**Work item**
What is the number of lines in the listing below that include the string "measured"? Answer with that number alone.

**Data shown**
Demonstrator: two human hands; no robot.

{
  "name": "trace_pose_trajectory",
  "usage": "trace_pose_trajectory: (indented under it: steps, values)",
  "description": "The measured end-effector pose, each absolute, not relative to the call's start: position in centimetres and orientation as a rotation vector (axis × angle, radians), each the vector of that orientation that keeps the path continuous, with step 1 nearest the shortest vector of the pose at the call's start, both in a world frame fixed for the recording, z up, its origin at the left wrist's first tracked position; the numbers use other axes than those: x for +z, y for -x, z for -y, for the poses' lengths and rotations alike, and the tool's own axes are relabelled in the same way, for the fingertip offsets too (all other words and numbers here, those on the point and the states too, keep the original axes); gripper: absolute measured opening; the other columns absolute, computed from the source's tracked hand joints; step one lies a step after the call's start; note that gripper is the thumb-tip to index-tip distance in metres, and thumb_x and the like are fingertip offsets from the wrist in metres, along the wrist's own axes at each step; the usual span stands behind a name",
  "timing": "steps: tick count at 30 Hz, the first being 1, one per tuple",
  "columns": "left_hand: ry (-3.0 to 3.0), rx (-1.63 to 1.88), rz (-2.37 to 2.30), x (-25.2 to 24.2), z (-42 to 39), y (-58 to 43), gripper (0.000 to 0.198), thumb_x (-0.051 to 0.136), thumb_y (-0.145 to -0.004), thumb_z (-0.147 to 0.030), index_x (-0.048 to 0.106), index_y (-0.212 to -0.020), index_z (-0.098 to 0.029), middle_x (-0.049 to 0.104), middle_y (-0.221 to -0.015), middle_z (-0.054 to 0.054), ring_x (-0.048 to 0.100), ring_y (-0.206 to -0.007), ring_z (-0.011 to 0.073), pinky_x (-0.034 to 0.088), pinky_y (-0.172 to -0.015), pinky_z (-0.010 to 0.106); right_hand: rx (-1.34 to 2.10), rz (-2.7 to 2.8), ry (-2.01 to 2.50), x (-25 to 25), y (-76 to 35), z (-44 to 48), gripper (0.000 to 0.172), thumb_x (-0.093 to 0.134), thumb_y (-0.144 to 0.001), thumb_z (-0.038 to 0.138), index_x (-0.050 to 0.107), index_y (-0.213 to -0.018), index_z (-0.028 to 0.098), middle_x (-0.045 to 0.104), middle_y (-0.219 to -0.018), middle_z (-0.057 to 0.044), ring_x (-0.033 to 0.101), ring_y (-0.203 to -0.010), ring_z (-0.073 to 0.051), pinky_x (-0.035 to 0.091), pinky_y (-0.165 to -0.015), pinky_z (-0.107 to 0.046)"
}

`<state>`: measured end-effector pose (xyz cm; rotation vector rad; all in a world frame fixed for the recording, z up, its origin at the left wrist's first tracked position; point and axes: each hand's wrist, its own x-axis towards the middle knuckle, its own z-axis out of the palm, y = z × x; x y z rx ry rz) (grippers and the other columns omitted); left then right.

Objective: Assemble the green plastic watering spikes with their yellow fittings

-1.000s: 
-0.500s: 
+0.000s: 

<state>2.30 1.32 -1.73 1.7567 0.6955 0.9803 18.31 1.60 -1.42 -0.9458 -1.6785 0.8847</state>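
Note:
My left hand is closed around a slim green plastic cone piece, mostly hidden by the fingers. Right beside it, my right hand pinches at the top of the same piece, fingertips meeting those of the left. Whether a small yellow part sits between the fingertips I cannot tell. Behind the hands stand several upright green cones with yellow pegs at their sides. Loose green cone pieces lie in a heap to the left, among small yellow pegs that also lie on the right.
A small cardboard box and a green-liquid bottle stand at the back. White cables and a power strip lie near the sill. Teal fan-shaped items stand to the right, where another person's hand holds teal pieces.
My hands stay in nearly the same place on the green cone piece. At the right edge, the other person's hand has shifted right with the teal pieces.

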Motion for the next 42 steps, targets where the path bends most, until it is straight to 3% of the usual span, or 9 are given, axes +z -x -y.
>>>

**Reply**
2